Monday, July 25, 2011

Trifles


The wattle is out in our suburb and it smells divine.  No doubt this is causing angst for some fellow hayfever sufferers but I love it.

I went for a walk this morning.  It was a bit nippy in the foothills of Mt Coot-tha and I was rather sorry I wasn't wearing my mitts.
I ran into the cheerful wandering weeders near the Hut on my way back from the coffee shop.

And spotted this luminous beauty on the path.  What is it?  Can anyone identify it for me?  Is it boronia?


I'm glad I walked.  It's been a while and I needed to walk off the trifle I had made on the weekend in honour of the international guest who came to dinner on Saturday night.

I tried out the recipe for Lime Curd Trifle here .  Of course Woolies and Coles only had lemon curd didn't they?  Then I foolishly tried to make creme anglaise - twice.  Eight eggs later, I chucked both efforts down the garbage muncher - such a waste I know - I could have cried.  I jumped into the car for the 3rd time that day and went and bought custard in a carton.  If I had been watching Masterchef this week apparently I would have picked up tips.

I really should have made the trifle the previous day.  It is always better after a good long soak.  It was the first time I had made a gluten free cake so that was interesting.   I don't fancy this trifle as much as Aunt Jane's tipsy trifle in Babette Haye's 200 Years of Australian Cooking though.  

And the quantity is ENORMOUS!!  Please note this recipe would be marvellous for a function of say 30 people!! 

Can you make custard?  Or Creme Anglaise?  What's your secret? 

Friday, July 22, 2011

Bridesmaids


Right!  Who's seen this movie and wants to talk about it?  I saw it last night with Maree and Melinda.

I wanted to see it last week but then I fell foul of a vicious tummy bug   It was probably just as well I didn't go then because SPOILER ALERT!!  there's lots of spewing and diarrhoea in this movie which is tough enough to watch in reality, let alone on the big screen. I must give a high five to the makeup artist before I forget....those girls looked really sick (and not in the way you young folk mean Caspar!)

Should you go and see it?  Well yes, so we can talk about it silly.  But don't take your mother or your grandmother because they're likely to be grossly offended and walk out.  I have been ruminating all night trying to come up with a clever summary or logline - like "It's Borat meets My Best Friend's Wedding" - but part of the movie's problem is it is hard to define.  It sure does divide its audience - they seem to love it or hate it.  I of course, as usual, fall right in the middle.  I hate being a fence sitter - apart from anything it's mighty uncomfortable.  That reminds me of a funny scene in the movie....

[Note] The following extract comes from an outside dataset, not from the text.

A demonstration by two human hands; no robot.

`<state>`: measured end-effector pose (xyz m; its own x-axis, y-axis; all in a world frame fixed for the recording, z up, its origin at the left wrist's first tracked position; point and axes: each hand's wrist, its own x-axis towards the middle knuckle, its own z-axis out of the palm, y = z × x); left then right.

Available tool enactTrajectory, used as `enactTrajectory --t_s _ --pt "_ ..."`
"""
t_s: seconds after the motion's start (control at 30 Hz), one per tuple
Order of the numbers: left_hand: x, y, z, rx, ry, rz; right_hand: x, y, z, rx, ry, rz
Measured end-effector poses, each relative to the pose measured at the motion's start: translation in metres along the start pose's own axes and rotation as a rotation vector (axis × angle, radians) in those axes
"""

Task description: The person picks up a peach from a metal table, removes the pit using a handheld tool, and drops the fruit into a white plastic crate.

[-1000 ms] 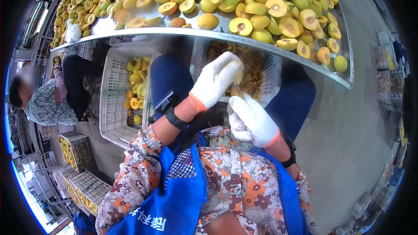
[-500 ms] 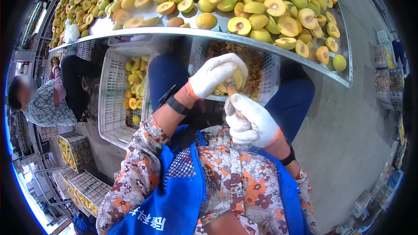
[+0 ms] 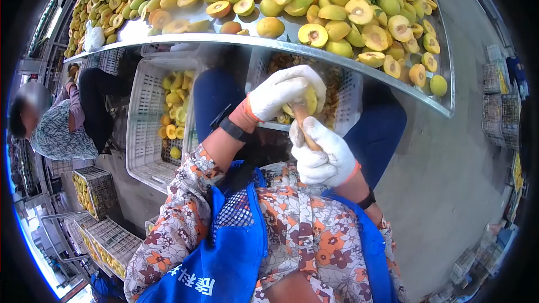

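Observation:
My left hand (image 3: pixel 283 94), in a white glove, curls around a yellow peach half (image 3: pixel 309 101), partly hidden by the fingers. My right hand (image 3: pixel 327 160), also gloved, is closed around a wooden-handled tool (image 3: pixel 302 114). Its handle points up towards the fruit, and the working end is hidden at the peach half. Both hands are close together over a white crate (image 3: pixel 351 98) between my knees, which contains brownish scraps and fruit pieces.
A metal-edged table (image 3: pixel 224 38) ahead bears heaps of halved peaches. White crate (image 3: pixel 140 129) with yellow fruit stands left of my legs. A seated person (image 3: pixel 67 129) works at the far left. Fruit-filled crates (image 3: pixel 109 241) sit at lower left; stacked crates (image 3: pixel 501 118) stand right.
The left hand has shifted slightly right and turned around the peach half. More of the tool's wooden handle shows between the hands; the right hand has moved slightly.

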<state>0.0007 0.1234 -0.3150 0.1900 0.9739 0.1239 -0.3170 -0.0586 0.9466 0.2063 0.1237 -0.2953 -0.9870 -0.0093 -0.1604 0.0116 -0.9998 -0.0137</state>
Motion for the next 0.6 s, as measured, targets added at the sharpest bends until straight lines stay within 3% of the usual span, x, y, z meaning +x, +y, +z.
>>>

There were some really knockout performances in this movie and some really great casting. I am now a devoted fan of Maya Rudolph who plays the part of Lillian who gets lucky and is about to be married.  This woman seems to just glow and shine like no other.  She is not typical Hollywood material by any stretch of the imagination.  She is not conventionally beautiful but she radiates empathy and humanity and I was captivated by her.   She's Gwyneth Paltrow's childhood friend apparently - lucky Gwyneth.  

Kristen Wiig  gives a fabulous portrayal of the deeply complex and flawed lead, Annie,  for whom we can't help but feel sympathy. Annie is Lillian's besty and wrestling with the dubious honour of being crowned Maid of Honour. 

Australia's own Rose Byrne is a stunner as the interloping new besty and bridesmaid with designs on the role of Maid of Honour, Helen.  There is a raft of bridesmaids to absorb, including another Australian -  Rebel Wilson as Brynn,  Ellie Kemper who plays Becca (just delightful to watch) and the extraordinary Melissa McCarthy who plays the mega bridesmaid, Megan (yes, bad pun I know).  Was anybody else disturbed by how much Melissa resembles Ricky Gervais ?  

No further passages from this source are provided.